There was joy for some but deep anger for many others as Northern Ireland football fans were told if they had secured prized tickets for the European Championships in France.
While some supporters celebrated, others were left fuming after a Euro 2016 loyalty scheme apparently failed to prioritise those who had attended past games.
The Irish Football Association (IFA) had devised a points system with the aim of ensuring Northern Ireland fans who had attended the most qualifying and friendly matches got first preference when it came to tickets.
But fans who has amassed numerous points were scratching their heads on Tuesday after they missed out on tickets, while others with few or no points secured them.
With 50,000 applications for just under 30,000 total seats for Northern Ireland’s three group games, there were always going to be many disappointed fans.
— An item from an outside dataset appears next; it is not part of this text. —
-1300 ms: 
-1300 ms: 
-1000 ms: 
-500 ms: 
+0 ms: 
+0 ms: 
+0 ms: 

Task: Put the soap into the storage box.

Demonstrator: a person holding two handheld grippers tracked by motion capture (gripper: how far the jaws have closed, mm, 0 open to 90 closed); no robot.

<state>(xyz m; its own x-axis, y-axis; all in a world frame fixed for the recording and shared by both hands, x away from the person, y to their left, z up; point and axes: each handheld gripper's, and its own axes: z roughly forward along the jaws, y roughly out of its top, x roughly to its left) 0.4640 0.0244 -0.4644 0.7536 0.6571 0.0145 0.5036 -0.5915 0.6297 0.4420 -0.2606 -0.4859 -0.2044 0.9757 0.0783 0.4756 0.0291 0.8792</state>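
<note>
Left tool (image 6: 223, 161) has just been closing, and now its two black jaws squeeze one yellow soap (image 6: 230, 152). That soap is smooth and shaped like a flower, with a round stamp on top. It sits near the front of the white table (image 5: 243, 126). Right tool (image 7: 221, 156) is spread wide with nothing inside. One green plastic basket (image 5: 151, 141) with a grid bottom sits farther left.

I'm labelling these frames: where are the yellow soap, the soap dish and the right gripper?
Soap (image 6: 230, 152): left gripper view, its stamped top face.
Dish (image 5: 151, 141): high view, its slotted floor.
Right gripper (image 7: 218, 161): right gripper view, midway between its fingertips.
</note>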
But there was a sense of injustice among many who felt years of loyal support had not been rewarded.
The issue appears to focus on Northern Ireland’s opening game against Poland in Nice on June 12 – the match with the smallest ticket allocation (6,800).
The problem seems to relate to the price category of tickets fans applied for.
Those with limited or no loyalty points appear to have been able to secure seats in the more expensive areas of the stadium, while supporters with many loyalty points who applied for tickets in the more in-demand cheaper seats have missed out.
The fans took to social media to vent their fury.
Gordon Gough tweeted: “How can a block booker with stacks of points not get tickets for Nice? Sort it out IFA! £Shambles”
Owen Polley described it as a “fiasco”.
Paul Arbuthnot asked the IFA: “Is there any appeal process, or are all the tickets gone?”
On Twitter, Robert Millar wrote: “What has happened with this ticket allocation. Total shambles. People with zero points get all tickets !! Real fans get nowt.”
In response to the furore, the IFA insisted UEFA held ultimate responsibility.
“UEFA are responsible for managing the ticket application process for EURO 2016,” the IFA said.
“The Irish FA spent three months working with fans and supporters’ groups to create a priority list based on attendance at Northern Ireland matches over the past two qualifying campaigns. That list was shared with UEFA on 29th January.
“It was our understanding that the priority list would be the basis for all ticket applications for Northern Ireland’s group games at EURO 2016. We are currently asking UEFA how the list was applied, particularly in relation to the game against Poland in Nice.”
Republic of Ireland fans have to find out the results of their ticket allocations - all fans who applied are to be informed of their final status by February 29 at the latest.